On Fri, Mar 03, 2023 at 01:38:05PM -0800, Jacob Champion wrote:
> > > With this particular dataset, I don't see much improvement with
> > > zstd:long.
> >
> > Yeah. I this could be because either 1) you already got very good
> > comprssion without looking at more data; and/or 2) the neighboring data
> > is already very similar, maybe equally or more similar, than the further
> > data, from which there's nothing to gain.
>
> What kinds of improvements do you see with your setup? I'm wondering
> when we would suggest that people use it.
On customer data, I see small improvements - below 10%.
But on my first two tries, I made synthetic data sets where it's a lot:
$ ./src/bin/pg_dump/pg_dump -d pryzbyj -Fp -Z zstd:long |wc -c
286107
$ ./src/bin/pg_dump/pg_dump -d pryzbyj -Fp -Z zstd:long=0 |wc -c
1709695
That's just 6 identical tables like:
pryzbyj=# CREATE TABLE t1 AS SELECT generate_series(1,999999);
In this case, "custom" format doesn't see that benefit, because the
greatest similarity is across tables, which don't share compressor
state. But I think the note that I wrote in the docs about that should
be removed - custom format could see a big benefit, as long as the table
is big enough, and there's more similarity/repetition at longer
distances.
Here's one where custom format *does* benefit, due to long-distance
repetition within a single table. The data is contrived, but the schema
of ID => data is not.
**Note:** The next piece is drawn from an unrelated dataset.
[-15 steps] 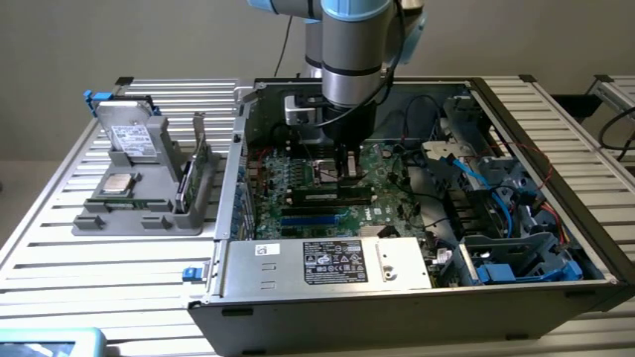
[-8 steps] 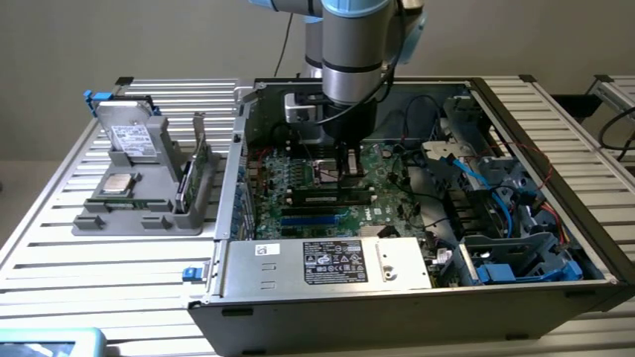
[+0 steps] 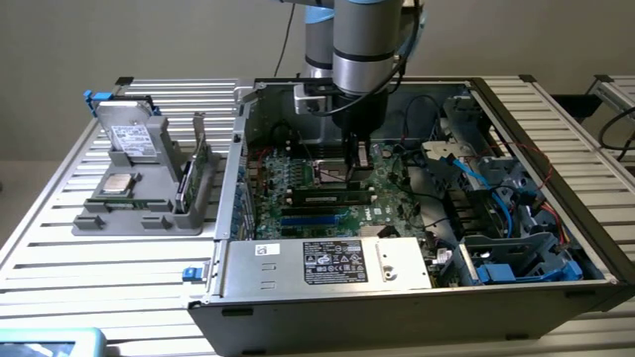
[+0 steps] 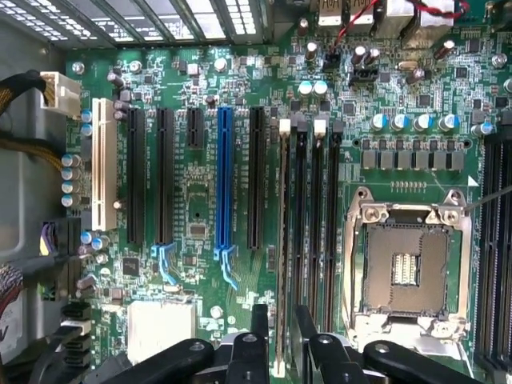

What's notable isn't how compressible the data
is, but how much *more* compressible it is with long-distance matching.
pryzbyj=# CREATE TABLE t1 AS SELECT i,array_agg(j) FROM generate_series(1,444)i,generate_series(1,99999)j GROUP BY 1;
$ ./src/bin/pg_dump/pg_dump -d pryzbyj -Fc -Z zstd:long=1 |wc -c
82023
$ ./src/bin/pg_dump/pg_dump -d pryzbyj -Fc -Z zstd:long=0 |wc -c
1048267
--
Justin